_TO DO:_
Transcribe only the lines of the listing below from the one holding "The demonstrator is" through the one holding "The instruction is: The", inclusive, without any change.

_DATA BLOCK:_
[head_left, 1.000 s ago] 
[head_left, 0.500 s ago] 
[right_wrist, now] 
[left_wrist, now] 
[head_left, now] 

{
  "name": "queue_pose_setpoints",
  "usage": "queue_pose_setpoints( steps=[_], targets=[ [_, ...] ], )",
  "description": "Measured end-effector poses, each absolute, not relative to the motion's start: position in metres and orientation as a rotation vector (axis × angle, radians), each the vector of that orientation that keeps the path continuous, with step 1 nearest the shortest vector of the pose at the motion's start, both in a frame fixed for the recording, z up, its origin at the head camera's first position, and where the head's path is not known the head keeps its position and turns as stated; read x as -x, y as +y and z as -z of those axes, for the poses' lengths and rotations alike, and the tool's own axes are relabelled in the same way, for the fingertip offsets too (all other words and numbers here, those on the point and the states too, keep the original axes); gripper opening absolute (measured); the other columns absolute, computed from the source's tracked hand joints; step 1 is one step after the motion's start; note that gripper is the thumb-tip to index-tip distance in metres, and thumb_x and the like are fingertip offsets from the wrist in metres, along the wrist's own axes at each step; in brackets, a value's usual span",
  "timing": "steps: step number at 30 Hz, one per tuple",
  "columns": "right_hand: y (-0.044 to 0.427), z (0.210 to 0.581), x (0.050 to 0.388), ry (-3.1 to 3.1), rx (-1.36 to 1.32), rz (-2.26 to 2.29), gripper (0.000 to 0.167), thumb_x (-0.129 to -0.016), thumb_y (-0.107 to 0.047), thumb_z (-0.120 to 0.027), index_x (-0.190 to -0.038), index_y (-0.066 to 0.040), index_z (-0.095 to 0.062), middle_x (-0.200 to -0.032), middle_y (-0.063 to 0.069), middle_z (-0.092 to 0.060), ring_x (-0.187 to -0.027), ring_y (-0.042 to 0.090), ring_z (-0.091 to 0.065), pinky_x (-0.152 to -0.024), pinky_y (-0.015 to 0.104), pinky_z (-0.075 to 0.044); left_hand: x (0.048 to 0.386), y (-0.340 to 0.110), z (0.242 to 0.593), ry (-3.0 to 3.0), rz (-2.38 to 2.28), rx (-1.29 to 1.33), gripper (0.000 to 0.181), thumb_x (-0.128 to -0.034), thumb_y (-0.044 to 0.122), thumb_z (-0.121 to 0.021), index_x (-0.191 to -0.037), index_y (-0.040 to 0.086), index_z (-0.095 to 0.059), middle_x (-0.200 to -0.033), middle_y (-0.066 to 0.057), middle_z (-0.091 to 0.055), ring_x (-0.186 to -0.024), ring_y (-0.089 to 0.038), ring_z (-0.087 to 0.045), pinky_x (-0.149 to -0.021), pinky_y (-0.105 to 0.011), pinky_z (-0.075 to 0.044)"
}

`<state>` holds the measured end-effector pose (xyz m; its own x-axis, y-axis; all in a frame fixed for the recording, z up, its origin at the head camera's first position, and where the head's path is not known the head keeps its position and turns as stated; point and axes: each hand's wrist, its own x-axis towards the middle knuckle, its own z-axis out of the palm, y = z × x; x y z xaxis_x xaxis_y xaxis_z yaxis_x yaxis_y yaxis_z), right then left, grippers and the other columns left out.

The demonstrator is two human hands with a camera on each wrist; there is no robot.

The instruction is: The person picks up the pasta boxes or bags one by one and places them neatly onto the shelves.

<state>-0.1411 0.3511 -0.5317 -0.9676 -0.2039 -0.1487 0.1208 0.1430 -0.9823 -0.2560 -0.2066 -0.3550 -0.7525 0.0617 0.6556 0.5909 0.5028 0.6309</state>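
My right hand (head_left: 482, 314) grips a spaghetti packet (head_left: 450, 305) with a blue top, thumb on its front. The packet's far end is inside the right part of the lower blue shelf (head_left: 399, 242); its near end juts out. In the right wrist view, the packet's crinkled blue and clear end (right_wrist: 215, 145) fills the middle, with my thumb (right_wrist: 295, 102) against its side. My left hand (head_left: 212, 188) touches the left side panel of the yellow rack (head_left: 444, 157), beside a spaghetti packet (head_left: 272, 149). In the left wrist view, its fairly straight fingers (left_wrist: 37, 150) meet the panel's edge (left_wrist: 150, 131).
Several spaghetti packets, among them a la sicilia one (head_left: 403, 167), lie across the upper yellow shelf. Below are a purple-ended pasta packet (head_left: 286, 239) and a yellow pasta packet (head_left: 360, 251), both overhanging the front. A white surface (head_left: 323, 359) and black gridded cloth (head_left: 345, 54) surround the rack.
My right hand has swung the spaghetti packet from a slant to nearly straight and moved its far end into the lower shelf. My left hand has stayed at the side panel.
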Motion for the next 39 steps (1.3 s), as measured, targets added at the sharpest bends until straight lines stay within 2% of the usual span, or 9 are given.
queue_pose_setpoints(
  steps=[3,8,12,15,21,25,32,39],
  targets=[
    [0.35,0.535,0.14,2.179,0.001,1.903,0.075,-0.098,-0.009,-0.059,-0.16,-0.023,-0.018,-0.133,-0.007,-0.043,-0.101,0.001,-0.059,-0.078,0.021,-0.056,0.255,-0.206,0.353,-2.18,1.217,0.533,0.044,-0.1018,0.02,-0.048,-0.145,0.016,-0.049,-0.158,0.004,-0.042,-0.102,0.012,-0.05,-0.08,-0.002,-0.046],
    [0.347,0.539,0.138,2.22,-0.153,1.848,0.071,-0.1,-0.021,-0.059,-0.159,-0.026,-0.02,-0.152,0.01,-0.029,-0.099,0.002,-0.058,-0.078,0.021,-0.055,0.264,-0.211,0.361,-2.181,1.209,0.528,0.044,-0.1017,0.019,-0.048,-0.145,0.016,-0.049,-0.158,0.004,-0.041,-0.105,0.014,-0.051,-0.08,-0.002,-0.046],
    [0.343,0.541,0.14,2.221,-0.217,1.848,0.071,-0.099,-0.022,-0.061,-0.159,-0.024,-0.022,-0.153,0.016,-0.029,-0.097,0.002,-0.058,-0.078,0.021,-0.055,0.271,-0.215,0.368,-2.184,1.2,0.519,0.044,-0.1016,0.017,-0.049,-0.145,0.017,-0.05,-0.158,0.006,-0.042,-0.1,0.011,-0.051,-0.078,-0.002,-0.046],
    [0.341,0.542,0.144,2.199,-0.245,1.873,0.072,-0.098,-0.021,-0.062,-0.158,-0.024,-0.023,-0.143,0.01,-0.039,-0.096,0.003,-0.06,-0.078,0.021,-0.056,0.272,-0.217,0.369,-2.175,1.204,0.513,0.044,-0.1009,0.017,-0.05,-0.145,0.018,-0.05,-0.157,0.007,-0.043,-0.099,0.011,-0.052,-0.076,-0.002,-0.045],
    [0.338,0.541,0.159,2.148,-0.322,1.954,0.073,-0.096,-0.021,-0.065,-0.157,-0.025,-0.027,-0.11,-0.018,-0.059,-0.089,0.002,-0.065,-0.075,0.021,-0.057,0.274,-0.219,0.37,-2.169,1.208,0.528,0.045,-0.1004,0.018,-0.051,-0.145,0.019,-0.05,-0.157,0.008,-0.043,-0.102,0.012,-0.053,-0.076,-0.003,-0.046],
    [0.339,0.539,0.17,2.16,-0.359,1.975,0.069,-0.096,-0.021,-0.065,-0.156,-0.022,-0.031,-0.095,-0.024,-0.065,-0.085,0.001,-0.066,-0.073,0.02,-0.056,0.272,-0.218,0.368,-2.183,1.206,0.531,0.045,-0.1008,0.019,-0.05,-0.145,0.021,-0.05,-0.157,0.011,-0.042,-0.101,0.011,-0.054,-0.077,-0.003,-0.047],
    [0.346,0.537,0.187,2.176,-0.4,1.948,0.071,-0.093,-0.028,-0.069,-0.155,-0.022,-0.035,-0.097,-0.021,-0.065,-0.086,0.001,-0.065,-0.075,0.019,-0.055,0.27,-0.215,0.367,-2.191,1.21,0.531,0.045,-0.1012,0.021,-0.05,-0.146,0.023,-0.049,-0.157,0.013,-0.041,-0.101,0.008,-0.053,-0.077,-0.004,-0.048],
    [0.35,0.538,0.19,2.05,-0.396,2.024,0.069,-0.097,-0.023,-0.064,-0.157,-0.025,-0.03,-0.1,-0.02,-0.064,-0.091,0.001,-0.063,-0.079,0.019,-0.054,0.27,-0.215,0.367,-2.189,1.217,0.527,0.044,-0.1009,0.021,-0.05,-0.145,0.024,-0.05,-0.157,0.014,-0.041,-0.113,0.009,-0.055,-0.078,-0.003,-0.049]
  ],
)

_TASK RESULT:_
The demonstrator is two human hands with a camera on each wrist; there is no robot.

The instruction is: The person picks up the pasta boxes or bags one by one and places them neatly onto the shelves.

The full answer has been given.